PEORIA, Ariz. — The Seattle Mariners will change the structure of their front office operations following the resignation of former team president and CEO Kevin Mather.
Mariners chairman John Stanton told reporters at the team’s training facility in Arizona on Wednesday that the club will separate its baseball and business operations. General manager Jerry Dipoto will report to Stanton directly on baseball-related matters, while a new team president will oversee the business side of the operations.
Stanton said the team is in no rush to hire a president.
“As I looked around, I talked to a number of people in baseball, including the commissioner, who said, frankly, if my partners and I are willing to commit to this that it’s a better structure for a lot of reasons,” Stanton said.
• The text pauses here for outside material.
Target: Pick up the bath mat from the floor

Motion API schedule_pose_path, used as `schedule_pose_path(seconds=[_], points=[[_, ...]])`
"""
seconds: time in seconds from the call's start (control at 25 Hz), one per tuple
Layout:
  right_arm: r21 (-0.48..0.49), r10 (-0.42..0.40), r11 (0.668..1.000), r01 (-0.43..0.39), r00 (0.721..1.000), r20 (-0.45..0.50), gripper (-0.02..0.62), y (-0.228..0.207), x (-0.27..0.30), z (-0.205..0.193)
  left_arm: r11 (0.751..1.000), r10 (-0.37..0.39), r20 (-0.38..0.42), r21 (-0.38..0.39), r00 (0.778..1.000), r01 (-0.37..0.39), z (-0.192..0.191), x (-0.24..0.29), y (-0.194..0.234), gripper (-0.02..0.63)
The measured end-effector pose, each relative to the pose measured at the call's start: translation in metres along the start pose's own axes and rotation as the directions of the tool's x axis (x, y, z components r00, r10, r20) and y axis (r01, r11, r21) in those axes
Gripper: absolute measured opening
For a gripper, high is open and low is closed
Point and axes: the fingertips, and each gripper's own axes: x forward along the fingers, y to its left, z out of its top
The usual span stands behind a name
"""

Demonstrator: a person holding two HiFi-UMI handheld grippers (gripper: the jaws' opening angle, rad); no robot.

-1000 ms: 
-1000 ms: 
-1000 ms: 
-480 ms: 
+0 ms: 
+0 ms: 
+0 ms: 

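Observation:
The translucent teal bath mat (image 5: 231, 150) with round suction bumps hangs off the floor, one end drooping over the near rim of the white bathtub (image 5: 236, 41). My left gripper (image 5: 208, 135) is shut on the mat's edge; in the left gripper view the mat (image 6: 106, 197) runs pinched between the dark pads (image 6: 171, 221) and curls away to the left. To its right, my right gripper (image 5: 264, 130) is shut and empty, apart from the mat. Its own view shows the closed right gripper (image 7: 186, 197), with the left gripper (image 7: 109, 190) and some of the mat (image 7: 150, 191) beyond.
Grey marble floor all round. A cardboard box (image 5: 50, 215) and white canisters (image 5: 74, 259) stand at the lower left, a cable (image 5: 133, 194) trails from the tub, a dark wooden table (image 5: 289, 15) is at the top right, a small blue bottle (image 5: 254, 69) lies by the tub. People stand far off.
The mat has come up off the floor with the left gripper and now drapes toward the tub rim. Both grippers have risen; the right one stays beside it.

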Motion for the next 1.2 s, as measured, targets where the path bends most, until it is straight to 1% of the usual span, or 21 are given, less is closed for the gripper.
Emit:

Mather resigned on Feb. 22 after video from an online event surfaced where he expressed his views of the club’s organizational strategy and made controversial remarks about players. He took insensitive shots at a former All-Star from Japan and a top prospect from the Dominican Republic for their English skills. He also admitted the team may be manipulating service time for some of its young players.
Stanton said the team is finalizing severance for Mather, who will not hold any stake in ownership of the club moving forward.
“We did damage to the trust in the relationship between our front office and our fans and the community and we need to rebuild that trust,” Stanton said.
While Dipoto has had control over baseball-related decisions, he’ll now have a more direct line to ownership. Dipoto’s contract is up after this season and Stanton said he’s pleased with the moves that have been made during the club’s rebuilding.
Stanton also said the team continues to work with health officials in the hope of having some fans at T-Mobile Park on April 1 when the Mariners open the season hosting San Francisco.
“We right now are hopeful that we will have fans in the building. We are excited about that. And we’re planning for it. We’re training our staff and doing all the things that we need to do to be able to accommodate them,” Stanton said. “Ultimately, it’ll be a decision by the governor and by the state as to whether we can do that. As I say, we’re very hopeful.”